Re: [PATCH v3] dm stripe: implement merge method

From: Mustafa Mesanovic
Date: Tue Mar 08 2011 - 05:30:06 EST


On 03/08/2011 03:21 AM, Mike Snitzer wrote:
Hello Mustafa,

On Mon, Mar 07 2011 at 5:10am -0500,
Mustafa Mesanovic<mume@xxxxxxxxxxxxxxxxxx> wrote:

On 12/27/2010 01:23 PM, Mustafa Mesanovic wrote:
On Mon December 27 2010 12:54:59 Neil Brown wrote:
On Mon, 27 Dec 2010 12:19:55 +0100 Mustafa Mesanovic

<mume@xxxxxxxxxxxxxxxxxx> wrote:
From: Mustafa Mesanovic<mume@xxxxxxxxxxxxxxxxxx>

A short explanation in prior: in this case we have "stacked" dm devices.
Two multipathed luns combined together to one striped logical volume.

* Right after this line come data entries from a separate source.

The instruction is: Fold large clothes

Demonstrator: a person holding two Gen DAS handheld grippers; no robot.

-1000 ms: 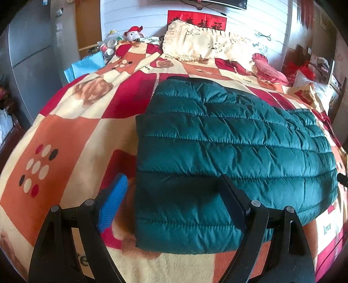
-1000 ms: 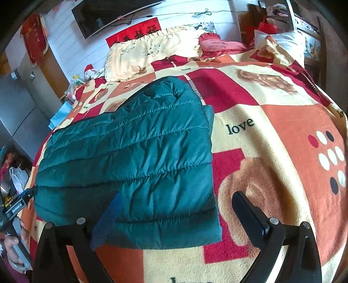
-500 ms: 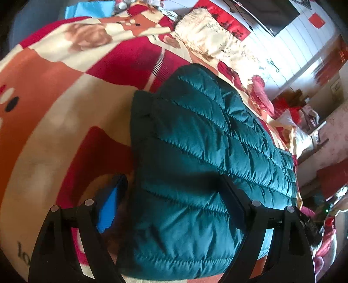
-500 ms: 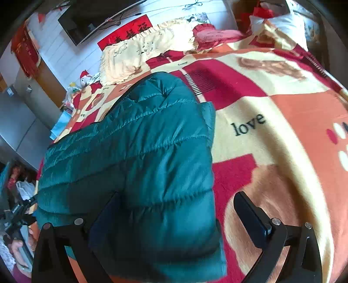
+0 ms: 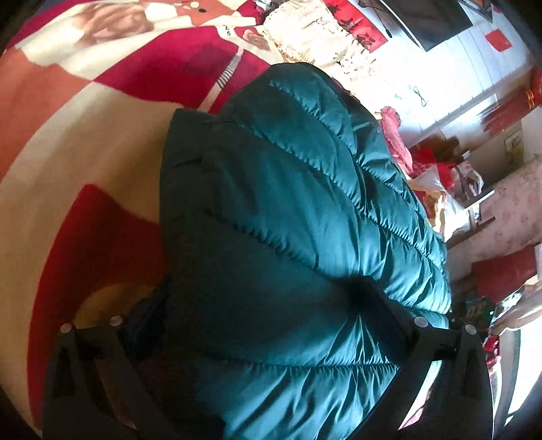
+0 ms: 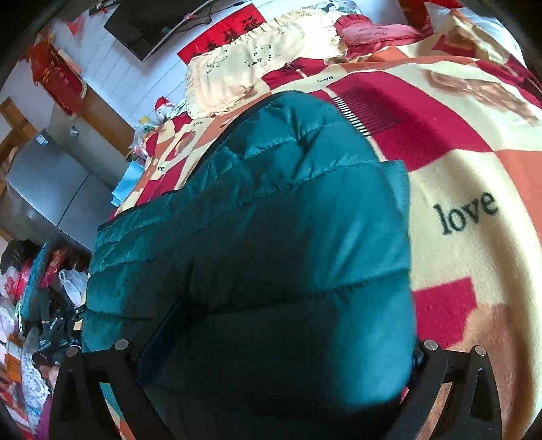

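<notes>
A teal quilted puffer jacket (image 5: 305, 220) lies folded on a patterned red, orange and cream blanket (image 5: 84, 135). It also fills the right wrist view (image 6: 271, 237). My left gripper (image 5: 267, 325) is open, its jaws wide apart around the jacket's near left corner; one finger lies beside the jacket's edge, the other on top of it. My right gripper (image 6: 288, 342) is open, its jaws astride the jacket's near right corner, with the right finger mostly hidden behind the fabric.
The blanket (image 6: 474, 169) covers a bed. A cream pillow (image 6: 257, 57) and a pink cushion (image 6: 369, 32) lie at the head. A grey cabinet (image 6: 47, 189) and bags (image 6: 30, 287) stand beside the bed. A TV (image 6: 149, 23) hangs on the wall.
Both grippers have moved forward and down onto the jacket's near corners, tilting as they went. The jacket now fills the space between each pair of jaws. The jaws have stayed open.
</notes>
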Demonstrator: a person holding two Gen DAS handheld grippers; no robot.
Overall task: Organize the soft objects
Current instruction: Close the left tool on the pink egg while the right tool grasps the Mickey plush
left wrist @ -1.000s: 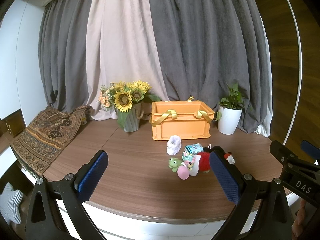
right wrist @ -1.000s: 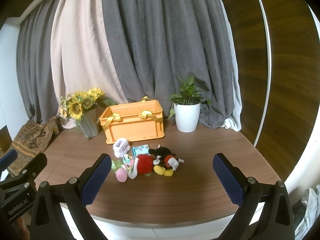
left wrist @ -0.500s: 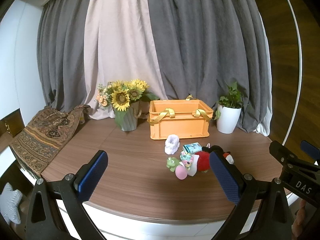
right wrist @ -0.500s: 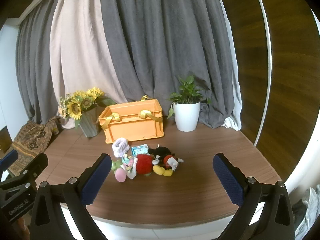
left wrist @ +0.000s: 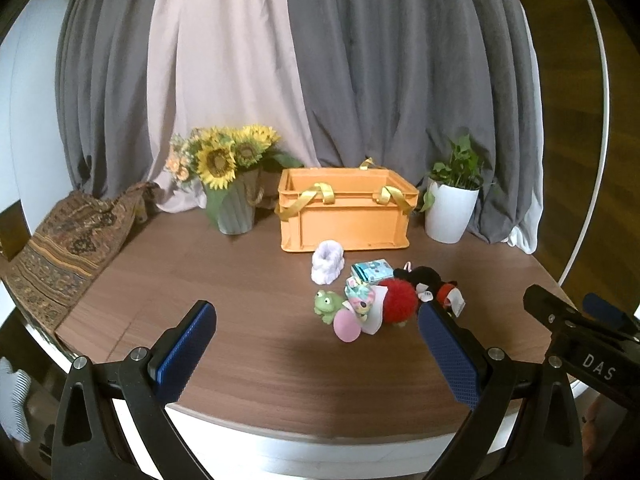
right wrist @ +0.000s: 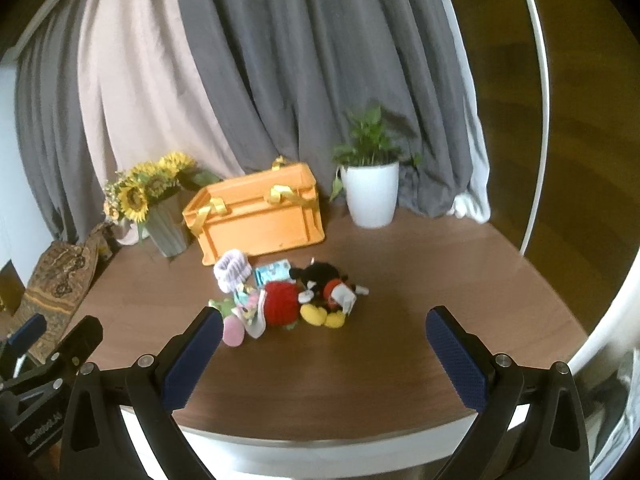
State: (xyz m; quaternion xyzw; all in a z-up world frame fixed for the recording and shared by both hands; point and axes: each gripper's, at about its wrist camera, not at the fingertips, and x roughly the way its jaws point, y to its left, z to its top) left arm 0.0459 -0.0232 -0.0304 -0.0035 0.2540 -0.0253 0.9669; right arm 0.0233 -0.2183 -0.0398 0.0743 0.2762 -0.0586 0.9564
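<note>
1. Both tools hang over the near edge of the table (left wrist: 248, 344), carrying nothing. The left gripper (left wrist: 316, 354) has its blue pads spread wide, and so does the right gripper (right wrist: 324, 356).
2. The soft toys lie in a loose heap mid-table, just in front of the orange crate (left wrist: 346, 216), which looks empty from here, though its floor is hidden.
3. The mouse doll (right wrist: 326, 290) lies on its back at the right end of the heap, touching the red ball (right wrist: 280, 304). It looks light and floppy, so I'd pinch its round body, not a limb or the hanging tag.
4. The red ball looks fuzzy and springy. It should squash between the pads, so a grip across its middle suits it.
5. The white knit piece (left wrist: 327, 266) sits nearest the crate. It is limp and would take a pinch at a fold.
6. The frog (left wrist: 328, 305) and pink ball (left wrist: 347, 326) are small and smooth, maybe rubbery, and likely to slip. Close slowly on their widest part.
7. The small box (left wrist: 372, 270) seems stiffer, so hold its flat sides.
</note>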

I/O throughput degradation happens at __bio_add_page when bio's get
checked upon max_sectors. In this setup max_sectors is always set to 8
-> what is 4KiB.
A standalone striped logical volume on luns which are not multipathed do
not have the problem: the logical volume will take over the max_sectors
>from luns below.
[...]

Using the patch improves read I/O up to 3x. In this specific case from
600MiB/s up to 1800MiB/s.
and using this patch will cause IO to fail sometimes.
If an IO request which is larger than a page crosses a device boundary in
the underlying e.g. RAID0, the RAID0 will return an error as such things
should not happen - they are prevented by merge_bvec_fn.

If merge_bvec_fn is not being honoured, then you MUST limit requests to a
single entry iovec of at most one page.

NeilBrown

Thank you for that hint, I will try to write a merge_bvec_fn for dm-stripe.c
which solves the problem, if that is ok?

Mustafa Mesanovic

Now here my new suggestion to fix this issue, what is your opinion?
I tested this with different setups, and it worked fine and I had
very good performance improvements.

[RFC][PATCH] dm: improve read performance - v2

This patch adds a merge_fn for the dm stripe target. This merge_fn
prevents dm_set_device_limits() setting the max_sectors to 4KiB
(PAGE_SIZE). (As in a prior patch already mentioned.)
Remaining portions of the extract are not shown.